Abstract
Vehicle fine-grained classification is a challenging research problem with little attention in the field. In this paper, we propose a deep network architecture for vehicles fine-grained classification without the need of parts or 3D bounding boxes annotation. Co-occurrence layer (COOC) layer is exploited for unsupervised parts discovery. In addition, a two-step procedure with transfer learning and fine-tuning is utilized. This enables us to better fine-tune models with pre-trained weights on ImageNet in some layers while having random initialization in some others. Our model achieves 86.5% accuracy outperforming the state of the art methods in BoxCars116K by 4%. In addition, we achieve 95.5% and 93.19% on CompCars on both train-test splits, 70-30 and 50-50, outperforming the other methods by 4.5% and 8% respectively.
You have full access to this open access chapter, Download conference paper PDF
Similar content being viewed by others
1 Introduction
Vehicle fine-grained classification is a challenging problem in computer vision for multiple reasons. First, in contrast to the classification problem as in ImageNet [1], fine-grained classification deals with different classes within the same category. Secondly, fine-grained classification suffers from scarcity of datasets. Few public datasets for vehicle fine-grained classification exist, such as Cars [2], BoxCars116K [3], and CompCars [4]. Lastly, class hierarchy can be illustrated in three different levels: make, model, and year. Difficulty increases with deeper class definition as the number of samples per class becomes smaller and the visual cues become more challenging to detect.
Multiple methods rely on extra annotation either parts annotation or 3D CAD models such as [2, 5]. These annotations require extensive laborious work and not feasible for large datasets. Shih et al. [6] proposed a co-occurrence layer evaluated on fine-grained bird-species recognition. COOC layer makes use of the semantic learned features in CNN models that jointly co-occur for a class. On the other hand, Sochor et al. [3] proposed an unpacking algorithm for vehicle view normalization based on 3D bounding box estimation. They used two networks as a preprocessing for 3D bounding box estimation. Then, they apply fine grained recognition with a third classification network on the unpacked images. Not to mention the unpacking distortion (Fig. 2), the use of three deep networks is computationally expensive for real-time applications such as traffic monitoring and surveillance.
2 Our Approach
In this section, we provide a detailed description of the architecture and the two-step fine-tuning procedure.
2.1 Two-Step Fine-Tuning
Fine-tuning ImageNet pre-trained models as widely shown in practice has better initial weights for the task at hand than random initialization.

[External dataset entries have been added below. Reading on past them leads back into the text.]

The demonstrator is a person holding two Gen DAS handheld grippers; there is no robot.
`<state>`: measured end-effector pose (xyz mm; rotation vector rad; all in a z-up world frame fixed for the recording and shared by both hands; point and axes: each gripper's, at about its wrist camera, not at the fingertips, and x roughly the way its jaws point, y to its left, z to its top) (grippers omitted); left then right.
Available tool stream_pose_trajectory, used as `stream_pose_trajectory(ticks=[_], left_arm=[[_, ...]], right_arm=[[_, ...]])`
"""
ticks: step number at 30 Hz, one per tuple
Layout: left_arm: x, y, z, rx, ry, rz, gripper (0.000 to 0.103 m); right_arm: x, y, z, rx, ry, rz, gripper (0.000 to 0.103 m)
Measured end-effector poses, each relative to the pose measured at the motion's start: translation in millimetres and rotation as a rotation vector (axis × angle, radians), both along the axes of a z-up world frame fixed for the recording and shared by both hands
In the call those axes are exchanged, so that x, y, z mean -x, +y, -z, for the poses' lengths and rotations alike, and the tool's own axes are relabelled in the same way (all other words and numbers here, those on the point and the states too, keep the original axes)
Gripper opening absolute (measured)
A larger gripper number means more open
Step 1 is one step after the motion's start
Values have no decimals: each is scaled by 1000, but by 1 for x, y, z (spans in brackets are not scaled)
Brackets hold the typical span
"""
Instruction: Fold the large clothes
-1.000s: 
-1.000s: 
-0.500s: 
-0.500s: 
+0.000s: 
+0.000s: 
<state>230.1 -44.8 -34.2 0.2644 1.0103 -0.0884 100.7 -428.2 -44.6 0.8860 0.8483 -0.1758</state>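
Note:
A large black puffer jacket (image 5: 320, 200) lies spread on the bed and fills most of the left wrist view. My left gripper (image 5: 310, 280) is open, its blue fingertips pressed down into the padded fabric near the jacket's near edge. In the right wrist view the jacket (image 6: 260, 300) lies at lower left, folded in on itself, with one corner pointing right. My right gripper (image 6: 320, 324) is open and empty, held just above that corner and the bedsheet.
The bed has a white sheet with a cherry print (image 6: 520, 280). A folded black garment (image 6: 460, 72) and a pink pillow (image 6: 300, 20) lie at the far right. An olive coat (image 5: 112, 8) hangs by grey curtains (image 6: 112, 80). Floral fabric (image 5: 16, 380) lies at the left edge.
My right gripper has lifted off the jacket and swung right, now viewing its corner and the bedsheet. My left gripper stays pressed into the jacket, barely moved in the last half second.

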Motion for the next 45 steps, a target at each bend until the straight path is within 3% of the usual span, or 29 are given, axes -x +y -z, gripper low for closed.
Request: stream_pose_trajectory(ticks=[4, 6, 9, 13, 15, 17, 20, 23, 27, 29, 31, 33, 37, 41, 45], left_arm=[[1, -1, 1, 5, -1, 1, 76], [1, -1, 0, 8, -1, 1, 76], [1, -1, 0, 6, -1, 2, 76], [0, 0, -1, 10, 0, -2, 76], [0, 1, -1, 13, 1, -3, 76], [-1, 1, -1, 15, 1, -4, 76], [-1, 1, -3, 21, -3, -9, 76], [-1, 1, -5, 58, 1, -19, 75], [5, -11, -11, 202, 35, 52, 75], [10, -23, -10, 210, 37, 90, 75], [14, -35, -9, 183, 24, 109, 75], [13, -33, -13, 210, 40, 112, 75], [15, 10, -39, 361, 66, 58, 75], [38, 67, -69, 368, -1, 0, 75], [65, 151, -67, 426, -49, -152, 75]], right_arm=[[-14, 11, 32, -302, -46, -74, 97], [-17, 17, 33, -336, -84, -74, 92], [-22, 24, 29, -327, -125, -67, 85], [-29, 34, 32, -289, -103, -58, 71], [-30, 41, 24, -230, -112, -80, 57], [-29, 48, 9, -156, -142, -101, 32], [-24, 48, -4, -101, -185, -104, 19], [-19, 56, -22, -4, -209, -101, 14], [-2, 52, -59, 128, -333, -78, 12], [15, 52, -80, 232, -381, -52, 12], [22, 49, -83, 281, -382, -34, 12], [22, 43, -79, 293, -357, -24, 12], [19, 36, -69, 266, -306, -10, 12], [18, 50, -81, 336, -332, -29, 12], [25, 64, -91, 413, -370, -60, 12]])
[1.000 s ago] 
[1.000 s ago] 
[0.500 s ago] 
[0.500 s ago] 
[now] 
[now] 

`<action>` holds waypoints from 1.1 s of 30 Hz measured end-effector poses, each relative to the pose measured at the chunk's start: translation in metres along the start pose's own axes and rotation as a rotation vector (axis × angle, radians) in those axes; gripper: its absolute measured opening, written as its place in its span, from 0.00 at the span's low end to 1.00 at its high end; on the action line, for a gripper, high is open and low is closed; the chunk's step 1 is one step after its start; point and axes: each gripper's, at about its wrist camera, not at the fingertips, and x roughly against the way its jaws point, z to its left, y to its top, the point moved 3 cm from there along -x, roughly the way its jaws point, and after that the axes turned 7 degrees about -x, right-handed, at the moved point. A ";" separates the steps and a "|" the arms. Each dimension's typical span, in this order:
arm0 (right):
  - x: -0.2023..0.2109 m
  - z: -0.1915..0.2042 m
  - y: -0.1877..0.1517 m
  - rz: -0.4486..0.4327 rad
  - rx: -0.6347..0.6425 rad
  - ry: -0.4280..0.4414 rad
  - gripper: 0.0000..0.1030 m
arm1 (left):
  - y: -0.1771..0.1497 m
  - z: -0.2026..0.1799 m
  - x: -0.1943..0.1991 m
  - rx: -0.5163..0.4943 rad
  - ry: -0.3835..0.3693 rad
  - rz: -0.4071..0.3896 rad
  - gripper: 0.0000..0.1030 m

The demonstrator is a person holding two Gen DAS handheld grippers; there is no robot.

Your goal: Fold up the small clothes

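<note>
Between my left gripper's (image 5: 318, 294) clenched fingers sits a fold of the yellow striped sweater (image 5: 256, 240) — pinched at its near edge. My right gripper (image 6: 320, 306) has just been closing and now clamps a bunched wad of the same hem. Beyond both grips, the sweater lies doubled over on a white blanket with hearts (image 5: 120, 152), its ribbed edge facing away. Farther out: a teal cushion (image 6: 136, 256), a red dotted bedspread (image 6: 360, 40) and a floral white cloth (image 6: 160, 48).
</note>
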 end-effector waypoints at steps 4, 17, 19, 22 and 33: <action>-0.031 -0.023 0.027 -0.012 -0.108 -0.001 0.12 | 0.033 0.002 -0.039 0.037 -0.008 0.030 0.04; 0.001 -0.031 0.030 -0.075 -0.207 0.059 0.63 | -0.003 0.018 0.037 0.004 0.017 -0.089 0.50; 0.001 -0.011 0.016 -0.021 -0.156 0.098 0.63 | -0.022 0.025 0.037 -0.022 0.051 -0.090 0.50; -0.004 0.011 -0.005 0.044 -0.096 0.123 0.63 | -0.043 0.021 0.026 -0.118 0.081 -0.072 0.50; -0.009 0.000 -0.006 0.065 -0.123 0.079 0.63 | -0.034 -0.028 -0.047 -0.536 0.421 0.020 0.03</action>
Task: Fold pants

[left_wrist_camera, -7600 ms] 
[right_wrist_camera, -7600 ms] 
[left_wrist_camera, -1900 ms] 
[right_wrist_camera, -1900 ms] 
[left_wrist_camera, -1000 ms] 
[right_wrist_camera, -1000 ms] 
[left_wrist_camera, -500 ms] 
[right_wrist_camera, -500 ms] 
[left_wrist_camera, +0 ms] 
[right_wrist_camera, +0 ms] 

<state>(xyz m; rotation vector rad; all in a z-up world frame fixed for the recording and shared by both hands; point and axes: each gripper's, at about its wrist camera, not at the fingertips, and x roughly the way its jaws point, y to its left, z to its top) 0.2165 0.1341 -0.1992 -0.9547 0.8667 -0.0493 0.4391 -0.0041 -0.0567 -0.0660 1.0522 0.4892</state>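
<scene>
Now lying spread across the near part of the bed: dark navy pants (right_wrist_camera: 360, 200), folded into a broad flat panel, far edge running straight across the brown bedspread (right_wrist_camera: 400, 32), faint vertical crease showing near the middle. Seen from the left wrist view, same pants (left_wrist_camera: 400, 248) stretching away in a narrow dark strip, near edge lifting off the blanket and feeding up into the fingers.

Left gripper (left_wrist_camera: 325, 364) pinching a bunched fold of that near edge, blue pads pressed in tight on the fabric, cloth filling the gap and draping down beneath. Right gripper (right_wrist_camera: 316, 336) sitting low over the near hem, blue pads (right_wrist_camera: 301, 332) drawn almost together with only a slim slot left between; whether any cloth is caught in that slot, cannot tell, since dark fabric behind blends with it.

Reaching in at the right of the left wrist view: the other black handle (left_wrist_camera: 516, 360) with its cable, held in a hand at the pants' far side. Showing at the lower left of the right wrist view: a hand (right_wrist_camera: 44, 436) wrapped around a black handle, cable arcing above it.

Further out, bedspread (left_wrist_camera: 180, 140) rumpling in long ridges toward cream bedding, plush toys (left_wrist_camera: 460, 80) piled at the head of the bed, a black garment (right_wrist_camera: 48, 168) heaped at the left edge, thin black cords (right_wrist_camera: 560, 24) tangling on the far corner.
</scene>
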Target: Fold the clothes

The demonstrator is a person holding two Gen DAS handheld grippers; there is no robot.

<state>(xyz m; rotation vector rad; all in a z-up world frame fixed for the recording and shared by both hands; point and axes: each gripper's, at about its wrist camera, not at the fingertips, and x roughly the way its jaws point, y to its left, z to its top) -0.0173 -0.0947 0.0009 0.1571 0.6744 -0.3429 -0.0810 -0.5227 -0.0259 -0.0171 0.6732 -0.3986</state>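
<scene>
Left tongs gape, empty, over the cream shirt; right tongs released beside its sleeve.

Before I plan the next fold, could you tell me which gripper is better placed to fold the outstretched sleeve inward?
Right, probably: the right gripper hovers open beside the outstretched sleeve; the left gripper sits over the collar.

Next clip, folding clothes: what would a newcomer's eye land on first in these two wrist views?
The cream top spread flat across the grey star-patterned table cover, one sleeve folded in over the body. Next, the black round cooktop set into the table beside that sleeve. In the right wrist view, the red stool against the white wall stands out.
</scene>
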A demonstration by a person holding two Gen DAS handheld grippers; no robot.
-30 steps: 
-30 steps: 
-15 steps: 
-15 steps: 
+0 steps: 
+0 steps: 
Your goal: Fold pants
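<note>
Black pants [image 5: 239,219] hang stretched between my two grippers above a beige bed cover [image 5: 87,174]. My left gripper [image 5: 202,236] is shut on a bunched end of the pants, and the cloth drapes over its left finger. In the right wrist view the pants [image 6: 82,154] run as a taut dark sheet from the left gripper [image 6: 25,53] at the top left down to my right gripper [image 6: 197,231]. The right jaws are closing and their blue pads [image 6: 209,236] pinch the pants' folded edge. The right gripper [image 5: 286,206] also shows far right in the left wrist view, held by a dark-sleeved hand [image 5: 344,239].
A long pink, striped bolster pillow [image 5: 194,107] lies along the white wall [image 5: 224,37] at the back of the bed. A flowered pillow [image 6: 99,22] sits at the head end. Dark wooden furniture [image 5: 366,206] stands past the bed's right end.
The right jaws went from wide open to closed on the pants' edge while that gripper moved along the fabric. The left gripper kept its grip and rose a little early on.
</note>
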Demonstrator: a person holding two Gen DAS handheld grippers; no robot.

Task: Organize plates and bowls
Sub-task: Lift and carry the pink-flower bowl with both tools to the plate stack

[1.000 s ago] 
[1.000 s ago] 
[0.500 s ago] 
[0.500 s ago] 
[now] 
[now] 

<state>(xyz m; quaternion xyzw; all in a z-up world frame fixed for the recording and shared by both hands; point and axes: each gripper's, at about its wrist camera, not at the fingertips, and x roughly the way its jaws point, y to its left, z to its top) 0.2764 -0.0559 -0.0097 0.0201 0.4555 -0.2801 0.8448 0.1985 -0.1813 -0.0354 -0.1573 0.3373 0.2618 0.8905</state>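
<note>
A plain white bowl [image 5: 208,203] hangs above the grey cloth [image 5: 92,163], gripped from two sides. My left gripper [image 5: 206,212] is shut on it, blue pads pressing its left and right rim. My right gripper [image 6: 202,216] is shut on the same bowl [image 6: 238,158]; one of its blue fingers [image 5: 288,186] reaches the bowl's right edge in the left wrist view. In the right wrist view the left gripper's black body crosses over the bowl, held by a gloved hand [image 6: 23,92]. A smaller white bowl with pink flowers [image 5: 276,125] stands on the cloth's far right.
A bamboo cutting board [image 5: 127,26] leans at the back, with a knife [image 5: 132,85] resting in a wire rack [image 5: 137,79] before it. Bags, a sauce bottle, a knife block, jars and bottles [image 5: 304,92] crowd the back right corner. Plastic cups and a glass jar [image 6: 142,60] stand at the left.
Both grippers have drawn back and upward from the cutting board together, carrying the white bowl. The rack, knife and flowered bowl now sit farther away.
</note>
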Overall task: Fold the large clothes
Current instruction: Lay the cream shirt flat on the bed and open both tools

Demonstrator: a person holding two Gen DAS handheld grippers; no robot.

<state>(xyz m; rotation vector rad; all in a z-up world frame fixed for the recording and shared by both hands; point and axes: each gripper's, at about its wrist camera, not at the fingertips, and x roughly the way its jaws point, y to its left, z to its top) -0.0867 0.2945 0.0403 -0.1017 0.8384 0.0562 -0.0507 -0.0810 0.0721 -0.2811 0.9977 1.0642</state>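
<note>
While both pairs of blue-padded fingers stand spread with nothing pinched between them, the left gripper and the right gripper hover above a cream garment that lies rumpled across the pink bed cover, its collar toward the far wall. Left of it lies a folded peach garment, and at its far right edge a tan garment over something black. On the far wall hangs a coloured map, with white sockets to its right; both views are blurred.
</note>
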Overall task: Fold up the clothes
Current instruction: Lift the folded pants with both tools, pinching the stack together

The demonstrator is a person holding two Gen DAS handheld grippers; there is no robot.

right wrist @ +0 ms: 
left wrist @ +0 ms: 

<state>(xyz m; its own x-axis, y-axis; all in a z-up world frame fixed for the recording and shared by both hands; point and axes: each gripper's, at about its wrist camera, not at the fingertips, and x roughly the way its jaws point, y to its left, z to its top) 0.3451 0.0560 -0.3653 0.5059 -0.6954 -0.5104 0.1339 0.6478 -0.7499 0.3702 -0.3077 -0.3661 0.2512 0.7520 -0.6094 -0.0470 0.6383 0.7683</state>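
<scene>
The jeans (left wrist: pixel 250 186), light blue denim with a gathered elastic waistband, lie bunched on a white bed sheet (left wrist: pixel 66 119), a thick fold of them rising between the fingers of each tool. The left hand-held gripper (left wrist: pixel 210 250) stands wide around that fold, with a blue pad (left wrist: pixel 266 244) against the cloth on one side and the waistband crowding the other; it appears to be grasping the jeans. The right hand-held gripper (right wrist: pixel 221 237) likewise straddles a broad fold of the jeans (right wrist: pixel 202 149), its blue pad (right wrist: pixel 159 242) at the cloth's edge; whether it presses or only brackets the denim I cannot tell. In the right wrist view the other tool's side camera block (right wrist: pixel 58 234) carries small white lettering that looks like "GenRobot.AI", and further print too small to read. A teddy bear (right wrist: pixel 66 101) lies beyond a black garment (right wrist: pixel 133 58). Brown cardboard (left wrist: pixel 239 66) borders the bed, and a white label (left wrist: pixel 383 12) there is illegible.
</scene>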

The network up to the last convolution layers is initialized with the weights trained on a large dataset (e.g. ImageNet). Subsequently, the whole network is fine-tuned including the new randomly initialized last fully connected layers for the new classification problem. However, recent work [7] highlighted that the two-step fine-tuning achieves better results than one-step fine-tuning. The reason for this is that these random weights have high gradient in the first few epochs and it is possible to wreck up the last few learned convolution features. In our paper, a transfer learning first is trained by freezing all the pre-trained initialized weights and updating only the newly added layers for few epochs. This step prevents the high gradient to back-prob into the already learned initial features. Then, after converging, a proper fine-tuning with good initial weights is applied on the whole network.
2.2 Co-occurrence Layer
In fine-grained categorization, the collection of parts detected and recognized is what count to decide on the final categorization. To make use of the part localization learned by deep CNN networks, we exploit co-occurrence (COOC) layer [6]. Co-occurrence (COOC) layer is a trainable end-to-end layer without additional learned weights into the network. It encodes the relationship between the parts learned by the network instead of only a small set of pre-specified manually annotated parts. Full architecture is shown in Fig. 1 where only one COOC block is added after the last convolution layer. In general, COOC layer treats each feature map \(F_i \in \mathbb {R}^{m\times m}\) as a filter and calculates the correlation between the feature map \(F_i\) and each other feature map \(F_j\). This implicitly enforces learning the co-occurrence of the different visual parts detected by the ith filter and the jth filter, i.e.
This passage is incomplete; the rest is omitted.